* **TASK GOAL**: From the line with "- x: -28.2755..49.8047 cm" through the line with "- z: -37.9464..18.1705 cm", inclusive, return each line of the data below exactly and leave the rest out.
=-=-=-=-=
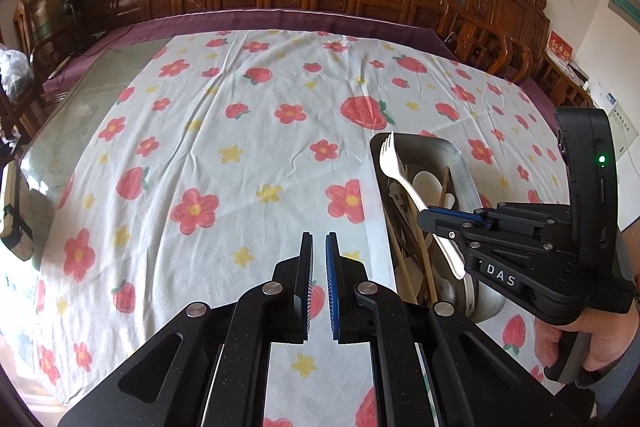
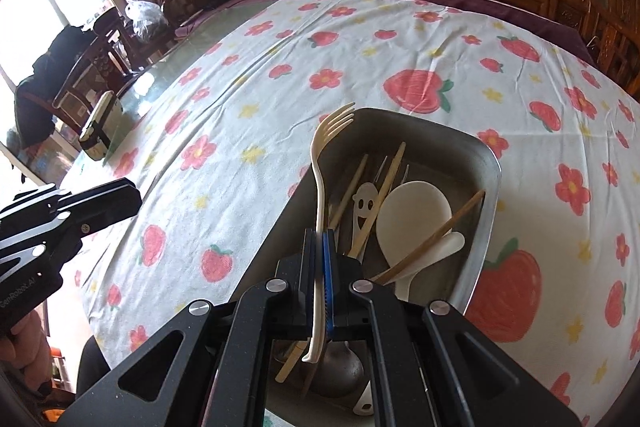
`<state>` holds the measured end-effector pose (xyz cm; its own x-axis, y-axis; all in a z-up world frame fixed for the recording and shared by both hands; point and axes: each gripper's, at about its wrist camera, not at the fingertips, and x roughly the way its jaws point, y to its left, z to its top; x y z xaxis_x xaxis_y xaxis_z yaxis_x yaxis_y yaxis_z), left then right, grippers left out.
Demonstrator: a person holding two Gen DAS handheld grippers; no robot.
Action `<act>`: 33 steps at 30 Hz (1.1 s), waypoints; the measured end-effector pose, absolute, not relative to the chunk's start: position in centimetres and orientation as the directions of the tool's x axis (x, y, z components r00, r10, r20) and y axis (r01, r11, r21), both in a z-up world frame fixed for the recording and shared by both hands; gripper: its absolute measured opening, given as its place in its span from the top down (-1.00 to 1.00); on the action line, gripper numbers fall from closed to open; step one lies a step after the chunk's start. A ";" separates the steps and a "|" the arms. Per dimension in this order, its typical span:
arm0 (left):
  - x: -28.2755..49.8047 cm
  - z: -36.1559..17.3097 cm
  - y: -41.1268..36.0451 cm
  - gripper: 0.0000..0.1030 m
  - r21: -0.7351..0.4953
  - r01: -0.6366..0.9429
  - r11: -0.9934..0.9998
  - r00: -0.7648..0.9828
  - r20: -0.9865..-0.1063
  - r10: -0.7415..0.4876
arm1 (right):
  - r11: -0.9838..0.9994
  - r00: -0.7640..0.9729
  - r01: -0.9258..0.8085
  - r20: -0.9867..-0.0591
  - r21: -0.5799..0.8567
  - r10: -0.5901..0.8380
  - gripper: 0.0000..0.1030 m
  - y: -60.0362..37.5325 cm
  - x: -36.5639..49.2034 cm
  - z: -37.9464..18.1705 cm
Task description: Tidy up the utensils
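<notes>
Right wrist view: right gripper (image 2: 320, 239) clamped on a cream fork (image 2: 320, 187) above the metal tray (image 2: 490, 219).

Jaws pressed tight on the fork's handle, tines ahead and upward, handle end hanging below them. Just beyond and right of the jaws, inside the tray: chopsticks (image 2: 380, 199), a white rice paddle (image 2: 412, 219). Left gripper (image 1: 320, 259) over the flowered worktop (image 1: 240, 155), jaws nearly together, holding nothing, tray to their right.
</notes>
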<state>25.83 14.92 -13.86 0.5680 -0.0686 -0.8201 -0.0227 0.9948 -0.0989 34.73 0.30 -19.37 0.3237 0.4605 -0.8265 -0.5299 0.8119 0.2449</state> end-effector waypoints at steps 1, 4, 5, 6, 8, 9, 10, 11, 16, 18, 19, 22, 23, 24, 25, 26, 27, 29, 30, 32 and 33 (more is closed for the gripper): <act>25.8 -13.9 14.9 0.89 -0.096 -0.021 0.995 0.568 -0.820 -0.067 | 0.812 0.324 -0.530 -0.827 0.245 0.460 0.91 0.3 34.7 -19.4; 25.9 -13.9 14.9 0.89 -0.098 -0.022 0.995 0.568 -0.820 -0.068 | 0.813 0.328 -0.524 -0.821 0.253 0.467 0.89 0.1 34.8 -19.4; 25.9 -13.9 14.9 0.89 -0.096 -0.022 0.995 0.568 -0.820 -0.067 | 0.814 0.330 -0.521 -0.819 0.256 0.469 0.89 0.0 34.8 -19.4; 25.9 -13.9 14.8 0.89 -0.097 -0.023 0.995 0.568 -0.820 -0.067 | 0.816 0.334 -0.519 -0.819 0.253 0.467 0.89 -0.1 34.8 -19.4; 25.7 -13.7 14.8 0.89 -0.097 -0.022 0.995 0.570 -0.819 -0.067 | 0.815 0.344 -0.524 -0.814 0.247 0.468 0.88 -0.4 34.6 -19.1; 25.7 -13.6 14.8 0.89 -0.096 -0.021 0.995 0.571 -0.818 -0.066 | 0.814 0.348 -0.526 -0.812 0.246 0.470 0.87 -0.5 34.5 -19.0; 25.6 -13.6 14.8 0.89 -0.095 -0.021 0.995 0.571 -0.818 -0.066 | 0.814 0.352 -0.527 -0.809 0.245 0.471 0.81 -0.8 34.4 -18.9; 25.6 -13.4 14.7 0.89 -0.094 -0.020 0.995 0.571 -0.818 -0.066 | 0.815 0.357 -0.526 -0.807 0.243 0.470 0.69 -1.0 34.2 -18.7; 24.6 -12.3 13.7 0.89 -0.085 -0.011 0.996 0.585 -0.809 -0.063 | 0.821 0.400 -0.522 -0.785 0.229 0.473 0.67 -2.7 32.3 -17.1; 24.0 -11.9 13.2 0.89 -0.083 -0.010 0.997 0.591 -0.804 -0.061 | 0.824 0.418 -0.520 -0.774 0.225 0.475 0.67 -3.5 31.3 -16.4; 23.7 -11.6 12.8 0.89 -0.081 -0.010 0.997 0.595 -0.802 -0.059 | 0.826 0.430 -0.517 -0.767 0.223 0.476 0.67 -4.1 30.6 -15.9; 22.7 -10.8 12.0 0.88 -0.076 -0.006 0.997 0.609 -0.791 -0.057 | 0.831 0.459 -0.508 -0.745 0.226 0.484 0.66 -5.8 28.7 -14.7; 22.3 -10.5 11.6 0.87 -0.073 -0.003 0.997 0.613 -0.788 -0.056 | 0.832 0.468 -0.506 -0.739 0.226 0.485 0.66 -6.3 28.2 -14.3; 22.0 -10.3 11.3 0.75 -0.072 -0.001 0.997 0.617 -0.785 -0.056 | 0.835 0.482 -0.503 -0.730 0.222 0.485 0.65 -7.1 27.3 -13.8; 21.4 -9.9 10.8 0.53 -0.069 0.004 0.998 0.629 -0.776 -0.056 | 0.838 0.494 -0.501 -0.723 0.218 0.483 0.65 -7.6 26.6 -13.4; 21.0 -9.6 10.4 0.43 -0.065 0.006 0.998 0.637 -0.769 -0.054 | 0.839 0.502 -0.500 -0.718 0.215 0.483 0.62 -8.0 26.0 -13.1; 20.5 -9.4 10.0 0.32 -0.062 0.009 0.998 0.643 -0.764 -0.053 | 0.841 0.511 -0.498 -0.712 0.212 0.482 0.52 -8.4 25.4 -12.7; 19.7 -9.0 9.1 0.12 -0.052 0.022 0.998 0.651 -0.757 -0.054 | 0.847 0.532 -0.491 -0.700 0.205 0.478 0.26 -9.5 23.9 -12.0; 19.2 -8.7 8.6 -0.17 -0.040 0.023 0.999 0.662 -0.748 -0.045 | 0.853 0.550 -0.483 -0.689 0.197 0.471 0.00 -10.2 23.0 -11.6; 18.2 -8.3 7.8 -0.43 -0.031 0.028 0.999 0.681 -0.731 -0.042 | 0.869 0.582 -0.460 -0.677 0.184 0.451 -0.39 -11.3 21.8 -11.1; 17.9 -8.2 7.5 -0.52 -0.035 0.033 0.999 0.684 -0.728 -0.048 | 0.876 0.594 -0.447 -0.672 0.181 0.443 -0.53 -11.9 21.3 -10.9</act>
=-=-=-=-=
* **PROBLEM SOLUTION**:
  - x: -28.2755..49.8047 cm
  - z: -36.1559..17.3097 cm
  - y: -41.1268..36.0451 cm
  - gripper: 0.0000..0.1030 m
  - r21: -0.7351..0.4953
  - r01: -0.6366..0.9429
  - r11: -0.9934..0.9998
  - r00: -0.7648..0.9828
  - r20: -0.9865..-0.1063
  - r10: -0.7415..0.4876
arm1 (right):
  - r11: -0.9838..0.9994
  - r00: -0.7640..0.9729
  - r01: -0.9258..0.8085
  - r20: -0.9867..-0.0591
  - r21: -0.5799..0.8567
  - r10: -0.5901..0.8380
  - gripper: 0.0000..0.1030 m
  - y: -60.0362..37.5325 cm
  - x: -36.5639..49.2034 cm
  - z: -37.9464..18.1705 cm

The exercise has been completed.